■ Work instructions
Return every entry in the listing word for word.

■ Records to process
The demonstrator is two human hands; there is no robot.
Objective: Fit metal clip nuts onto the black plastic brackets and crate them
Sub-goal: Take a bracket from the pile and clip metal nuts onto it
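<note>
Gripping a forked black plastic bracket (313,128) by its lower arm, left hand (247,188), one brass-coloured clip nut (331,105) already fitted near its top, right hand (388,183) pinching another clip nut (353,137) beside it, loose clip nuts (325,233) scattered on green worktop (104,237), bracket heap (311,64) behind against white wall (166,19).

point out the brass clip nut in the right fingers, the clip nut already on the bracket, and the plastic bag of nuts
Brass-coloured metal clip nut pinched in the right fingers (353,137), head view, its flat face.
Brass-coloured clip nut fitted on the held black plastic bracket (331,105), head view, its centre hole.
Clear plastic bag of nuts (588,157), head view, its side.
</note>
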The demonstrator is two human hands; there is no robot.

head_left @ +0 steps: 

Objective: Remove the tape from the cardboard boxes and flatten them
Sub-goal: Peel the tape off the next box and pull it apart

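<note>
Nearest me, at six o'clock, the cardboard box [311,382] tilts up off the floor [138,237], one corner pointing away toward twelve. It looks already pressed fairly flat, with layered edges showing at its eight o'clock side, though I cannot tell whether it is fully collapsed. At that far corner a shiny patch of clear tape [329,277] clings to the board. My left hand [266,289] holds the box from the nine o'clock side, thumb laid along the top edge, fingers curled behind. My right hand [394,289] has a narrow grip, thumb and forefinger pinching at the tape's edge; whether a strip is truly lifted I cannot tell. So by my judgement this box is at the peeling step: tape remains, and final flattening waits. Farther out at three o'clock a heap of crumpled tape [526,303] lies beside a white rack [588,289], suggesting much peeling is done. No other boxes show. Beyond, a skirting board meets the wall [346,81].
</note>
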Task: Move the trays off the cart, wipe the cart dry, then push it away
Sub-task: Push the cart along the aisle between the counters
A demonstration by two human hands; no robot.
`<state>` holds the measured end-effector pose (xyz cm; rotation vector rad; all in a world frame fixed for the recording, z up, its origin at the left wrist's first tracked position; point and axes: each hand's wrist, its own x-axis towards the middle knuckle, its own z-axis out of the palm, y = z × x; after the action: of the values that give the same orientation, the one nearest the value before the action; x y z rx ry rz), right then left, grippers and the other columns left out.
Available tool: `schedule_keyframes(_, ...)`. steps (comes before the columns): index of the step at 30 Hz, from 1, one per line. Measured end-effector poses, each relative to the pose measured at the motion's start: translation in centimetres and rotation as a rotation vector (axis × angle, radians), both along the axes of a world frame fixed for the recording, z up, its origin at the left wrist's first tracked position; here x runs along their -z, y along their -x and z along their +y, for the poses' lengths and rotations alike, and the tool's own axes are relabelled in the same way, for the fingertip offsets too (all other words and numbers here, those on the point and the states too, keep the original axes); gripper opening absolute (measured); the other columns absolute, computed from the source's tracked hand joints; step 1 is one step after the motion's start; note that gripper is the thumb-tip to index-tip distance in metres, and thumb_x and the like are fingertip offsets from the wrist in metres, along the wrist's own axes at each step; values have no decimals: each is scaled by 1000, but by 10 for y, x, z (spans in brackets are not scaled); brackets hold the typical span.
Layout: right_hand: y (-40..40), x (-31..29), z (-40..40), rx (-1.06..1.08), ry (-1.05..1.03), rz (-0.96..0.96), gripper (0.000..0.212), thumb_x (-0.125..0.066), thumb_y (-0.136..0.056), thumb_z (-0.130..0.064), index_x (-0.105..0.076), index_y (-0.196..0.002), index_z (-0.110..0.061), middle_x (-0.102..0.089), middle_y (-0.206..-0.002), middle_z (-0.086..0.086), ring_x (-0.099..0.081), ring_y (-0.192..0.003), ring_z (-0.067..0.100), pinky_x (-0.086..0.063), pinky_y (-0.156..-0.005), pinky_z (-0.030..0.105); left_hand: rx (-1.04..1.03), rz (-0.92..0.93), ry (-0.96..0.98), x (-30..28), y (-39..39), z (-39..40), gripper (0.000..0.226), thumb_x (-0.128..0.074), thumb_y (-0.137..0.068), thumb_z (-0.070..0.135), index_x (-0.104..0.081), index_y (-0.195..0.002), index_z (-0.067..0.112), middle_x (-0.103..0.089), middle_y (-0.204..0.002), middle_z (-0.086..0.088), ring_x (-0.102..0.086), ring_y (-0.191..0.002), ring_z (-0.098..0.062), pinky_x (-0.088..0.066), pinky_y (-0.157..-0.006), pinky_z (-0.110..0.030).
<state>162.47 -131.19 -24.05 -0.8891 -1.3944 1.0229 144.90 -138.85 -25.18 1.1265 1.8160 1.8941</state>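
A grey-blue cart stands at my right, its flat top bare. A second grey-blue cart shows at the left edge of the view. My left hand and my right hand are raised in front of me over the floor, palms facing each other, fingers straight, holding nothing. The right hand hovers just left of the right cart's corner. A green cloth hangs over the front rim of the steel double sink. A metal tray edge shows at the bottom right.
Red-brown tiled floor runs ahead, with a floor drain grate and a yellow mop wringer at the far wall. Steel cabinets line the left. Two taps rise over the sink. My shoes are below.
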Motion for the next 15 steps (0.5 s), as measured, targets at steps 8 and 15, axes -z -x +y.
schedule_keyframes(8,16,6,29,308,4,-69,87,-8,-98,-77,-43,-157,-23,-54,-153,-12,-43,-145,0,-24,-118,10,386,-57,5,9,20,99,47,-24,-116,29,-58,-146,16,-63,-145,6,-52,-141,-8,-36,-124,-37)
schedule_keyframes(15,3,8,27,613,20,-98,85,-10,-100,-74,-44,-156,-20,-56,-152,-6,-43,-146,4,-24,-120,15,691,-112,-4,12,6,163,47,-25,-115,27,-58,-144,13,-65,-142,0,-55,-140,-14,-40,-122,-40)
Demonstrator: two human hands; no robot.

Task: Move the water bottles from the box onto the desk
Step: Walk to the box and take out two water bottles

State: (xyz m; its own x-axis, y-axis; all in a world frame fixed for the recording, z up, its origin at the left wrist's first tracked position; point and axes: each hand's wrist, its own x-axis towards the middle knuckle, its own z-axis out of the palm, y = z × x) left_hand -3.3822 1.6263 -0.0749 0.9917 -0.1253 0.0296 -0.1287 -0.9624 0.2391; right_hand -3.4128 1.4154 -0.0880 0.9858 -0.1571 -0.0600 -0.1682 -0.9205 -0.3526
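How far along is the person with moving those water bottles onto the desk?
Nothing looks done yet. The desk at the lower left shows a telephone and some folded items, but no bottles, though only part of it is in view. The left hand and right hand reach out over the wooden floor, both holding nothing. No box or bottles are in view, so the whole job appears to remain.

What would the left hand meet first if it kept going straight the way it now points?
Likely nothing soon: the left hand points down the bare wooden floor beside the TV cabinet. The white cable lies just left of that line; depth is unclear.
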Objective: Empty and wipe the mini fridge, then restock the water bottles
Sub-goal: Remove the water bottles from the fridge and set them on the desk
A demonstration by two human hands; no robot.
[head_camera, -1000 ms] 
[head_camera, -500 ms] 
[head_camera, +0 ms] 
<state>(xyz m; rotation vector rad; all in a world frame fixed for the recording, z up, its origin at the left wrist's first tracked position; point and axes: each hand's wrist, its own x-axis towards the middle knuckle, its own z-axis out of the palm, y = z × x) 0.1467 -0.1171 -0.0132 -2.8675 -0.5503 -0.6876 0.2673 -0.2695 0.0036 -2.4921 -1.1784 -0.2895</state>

■ Your solution
The demonstrator is two human hands; there is no robot.
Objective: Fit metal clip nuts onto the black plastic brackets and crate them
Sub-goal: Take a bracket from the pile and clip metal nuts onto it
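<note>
Gripping a forked black plastic bracket (313,128) by its lower arm, left hand (247,188), one brass-coloured clip nut (331,105) already fitted near its top, right hand (388,183) pinching another clip nut (353,137) beside it, loose clip nuts (325,233) scattered on green worktop (104,237), bracket heap (311,64) behind against white wall (166,19).

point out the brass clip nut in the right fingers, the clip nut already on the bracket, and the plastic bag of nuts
Brass-coloured metal clip nut pinched in the right fingers (353,137), head view, its flat face.
Brass-coloured clip nut fitted on the held black plastic bracket (331,105), head view, its centre hole.
Clear plastic bag of nuts (588,157), head view, its side.
</note>
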The demonstrator is two human hands; there is no robot.

head_left @ +0 steps: 

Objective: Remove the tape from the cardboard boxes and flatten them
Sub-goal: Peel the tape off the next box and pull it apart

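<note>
Nearest me, at six o'clock, the cardboard box [311,382] tilts up off the floor [138,237], one corner pointing away toward twelve. It looks already pressed fairly flat, with layered edges showing at its eight o'clock side, though I cannot tell whether it is fully collapsed. At that far corner a shiny patch of clear tape [329,277] clings to the board. My left hand [266,289] holds the box from the nine o'clock side, thumb laid along the top edge, fingers curled behind. My right hand [394,289] has a narrow grip, thumb and forefinger pinching at the tape's edge; whether a strip is truly lifted I cannot tell. So by my judgement this box is at the peeling step: tape remains, and final flattening waits. Farther out at three o'clock a heap of crumpled tape [526,303] lies beside a white rack [588,289], suggesting much peeling is done. No other boxes show. Beyond, a skirting board meets the wall [346,81].
</note>
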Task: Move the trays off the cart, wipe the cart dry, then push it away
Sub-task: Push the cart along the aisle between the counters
A demonstration by two human hands; no robot.
`<state>` holds the measured end-effector pose (xyz cm; rotation vector rad; all in a world frame fixed for the recording, z up, its origin at the left wrist's first tracked position; point and axes: each hand's wrist, its own x-axis towards the middle knuckle, its own z-axis out of the palm, y = z × x; after the action: of the values that give the same orientation, the one nearest the value before the action; x y z rx ry rz), right then left, grippers and the other columns left out.
Available tool: `schedule_keyframes(_, ...)`. steps (comes before the columns): index of the step at 30 Hz, from 1, one per line. Measured end-effector poses, each relative to the pose measured at the motion's start: translation in centimetres and rotation as a rotation vector (axis × angle, radians), both along the axes of a world frame fixed for the recording, z up, its origin at the left wrist's first tracked position; here x runs along their -z, y along their -x and z along their +y, for the poses' lengths and rotations alike, and the tool's own axes are relabelled in the same way, for the fingertip offsets too (all other words and numbers here, those on the point and the states too, keep the original axes); gripper opening absolute (measured); the other columns absolute, computed from the source's tracked hand joints; step 1 is one step after the motion's start; note that gripper is the thumb-tip to index-tip distance in metres, and thumb_x and the like are fingertip offsets from the wrist in metres, along the wrist's own axes at each step; values have no decimals: each is scaled by 1000, but by 10 for y, x, z (spans in brackets are not scaled); brackets hold the typical span.
Layout: right_hand: y (-40..40), x (-31..29), z (-40..40), rx (-1.06..1.08), ry (-1.05..1.03), rz (-0.96..0.96), gripper (0.000..0.212), thumb_x (-0.125..0.066), thumb_y (-0.136..0.056), thumb_z (-0.130..0.064), index_x (-0.105..0.076), index_y (-0.196..0.002), index_z (-0.110..0.061), middle_x (-0.102..0.089), middle_y (-0.206..-0.002), middle_z (-0.086..0.086), ring_x (-0.099..0.081), ring_y (-0.192..0.003), ring_z (-0.067..0.100), pinky_x (-0.086..0.063), pinky_y (-0.156..-0.005), pinky_z (-0.030..0.105); left_hand: rx (-1.04..1.03), rz (-0.92..0.93), ry (-0.96..0.98), x (-30..28), y (-39..39), z (-39..40), gripper (0.000..0.226), thumb_x (-0.128..0.074), thumb_y (-0.137..0.068), thumb_z (-0.070..0.135), index_x (-0.104..0.081), index_y (-0.195..0.002), index_z (-0.067..0.112), middle_x (-0.103..0.089), middle_y (-0.204..0.002), middle_z (-0.086..0.088), ring_x (-0.102..0.086), ring_y (-0.191..0.002), ring_z (-0.098..0.062), pinky_x (-0.088..0.066), pinky_y (-0.157..-0.006), pinky_z (-0.110..0.030).
<state>162.47 -131.19 -24.05 -0.8891 -1.3944 1.0229 144.90 -138.85 -25.18 1.1265 1.8160 1.8941</state>
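A grey-blue cart stands at my right, its flat top bare. A second grey-blue cart shows at the left edge of the view. My left hand and my right hand are raised in front of me over the floor, palms facing each other, fingers straight, holding nothing. The right hand hovers just left of the right cart's corner. A green cloth hangs over the front rim of the steel double sink. A metal tray edge shows at the bottom right.
Red-brown tiled floor runs ahead, with a floor drain grate and a yellow mop wringer at the far wall. Steel cabinets line the left. Two taps rise over the sink. My shoes are below.
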Motion for the next 15 steps (0.5 s), as measured, targets at steps 8 and 15, axes -z -x +y.
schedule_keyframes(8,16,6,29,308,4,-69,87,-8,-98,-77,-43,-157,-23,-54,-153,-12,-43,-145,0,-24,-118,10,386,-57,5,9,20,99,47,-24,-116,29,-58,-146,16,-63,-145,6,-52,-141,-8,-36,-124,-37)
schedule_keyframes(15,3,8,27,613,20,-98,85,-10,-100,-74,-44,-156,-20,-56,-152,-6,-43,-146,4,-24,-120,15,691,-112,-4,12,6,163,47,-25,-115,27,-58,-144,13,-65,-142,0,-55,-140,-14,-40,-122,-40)
Demonstrator: two human hands; no robot.

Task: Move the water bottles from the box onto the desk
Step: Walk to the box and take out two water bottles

State: (xyz m; its own x-axis, y-axis; all in a world frame fixed for the recording, z up, its origin at the left wrist's first tracked position; point and axes: each hand's wrist, its own x-axis towards the middle knuckle, its own z-axis out of the palm, y = z × x) left_hand -3.3822 1.6263 -0.0749 0.9917 -0.1253 0.0296 -0.1287 -0.9624 0.2391; right_hand -3.4128 1.4154 -0.0880 0.9858 -0.1571 -0.0600 -0.1682 -0.9205 -0.3526
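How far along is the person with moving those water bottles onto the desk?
Nothing looks done yet. The desk at the lower left shows a telephone and some folded items, but no bottles, though only part of it is in view. The left hand and right hand reach out over the wooden floor, both holding nothing. No box or bottles are in view, so the whole job appears to remain.

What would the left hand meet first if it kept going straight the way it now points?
Likely nothing soon: the left hand points down the bare wooden floor beside the TV cabinet. The white cable lies just left of that line; depth is unclear.
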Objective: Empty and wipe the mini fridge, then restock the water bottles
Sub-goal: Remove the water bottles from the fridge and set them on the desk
A demonstration by two human hands; no robot.
[head_camera, -1000 ms] 
[head_camera, -500 ms] 
[head_camera, +0 ms] 
<state>(xyz m; rotation vector rad; all in a world frame fixed for the recording, z up, its origin at the left wrist's first tracked position; point and axes: each hand's wrist, its own x-axis towards the middle knuckle, its own z-axis out of the palm, y = z × x) 0.1467 -0.1171 -0.0132 -2.8675 -0.5503 -0.6876 0.2673 -0.2695 0.0036 -2.4921 -1.1784 -0.2895</state>

The exercise is done, with nothing more to add.